The whole purpose of Advent is to prepare us anew to meet Christ as Emmanuel and Savior. John the Baptist’s Advent mission is to help us to prepare the way by calling us to profound conversion, lowering the mountains and hills of our pride and vanity, filling in the valleys of a shallow prayer or moral life, straightening the tortuous roads that distract and delay us from growth in holiness, and smoothing those paths that remain rough and inconsistent.

Our Advent hymns have announced this need for conversion and divine mercy. We’ve prayerfully sung, “Come, thou long expected Jesus, born to set thy people free, from our fears and sins release us, let us find our rest in thee.” We’ve chanted, “Then cleansed be every heart from sin, make straight the way of God within, prepare we in our hearts a home, where such a mighty Guest may come.” We’ve turned to him, in the original Latin lyrics of “O Come, O Come Emmanuel,” and implored, “O Come, O Come, King of the Nations, Come Redeemer of all, to save your servants conscious of their sins against you.” We’ve intoned, “O Flower whose fragrance tender with sweetness fills the air, dispel with glorious splendor the darkness everywhere; true man yet very God, from sin and death now save us and share our every load!”
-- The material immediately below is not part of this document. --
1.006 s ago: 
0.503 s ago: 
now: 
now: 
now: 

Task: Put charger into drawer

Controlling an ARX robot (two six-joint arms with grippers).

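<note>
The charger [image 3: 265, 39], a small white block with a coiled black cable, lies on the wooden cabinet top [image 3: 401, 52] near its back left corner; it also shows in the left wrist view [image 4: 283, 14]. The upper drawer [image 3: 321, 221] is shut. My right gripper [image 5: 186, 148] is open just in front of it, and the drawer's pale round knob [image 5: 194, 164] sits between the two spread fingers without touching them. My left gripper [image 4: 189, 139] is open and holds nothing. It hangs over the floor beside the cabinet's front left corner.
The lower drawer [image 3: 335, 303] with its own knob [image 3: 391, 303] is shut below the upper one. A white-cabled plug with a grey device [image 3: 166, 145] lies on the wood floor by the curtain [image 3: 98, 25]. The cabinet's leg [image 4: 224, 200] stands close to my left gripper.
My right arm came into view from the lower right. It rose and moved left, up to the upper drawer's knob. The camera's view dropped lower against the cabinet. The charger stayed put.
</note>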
The long-expected Jesus born to set his people free is coming to cleanse our hearts from sin. The King of the Nations is coming to dispel with glorious splendor the darkness of sin and death. The Fruit of Mary’s womb is coming to change the world, to change our world, by his Mercy. Let us, therefore, behold and adore our Redeemer, Mercy mild, who wants that mercy to be born in us on Christmas day. Let us come to receive that Mercy. And filled with the forgiving love that restores our true dignity, let us go out to sing and share in all its depth this Joy to the World!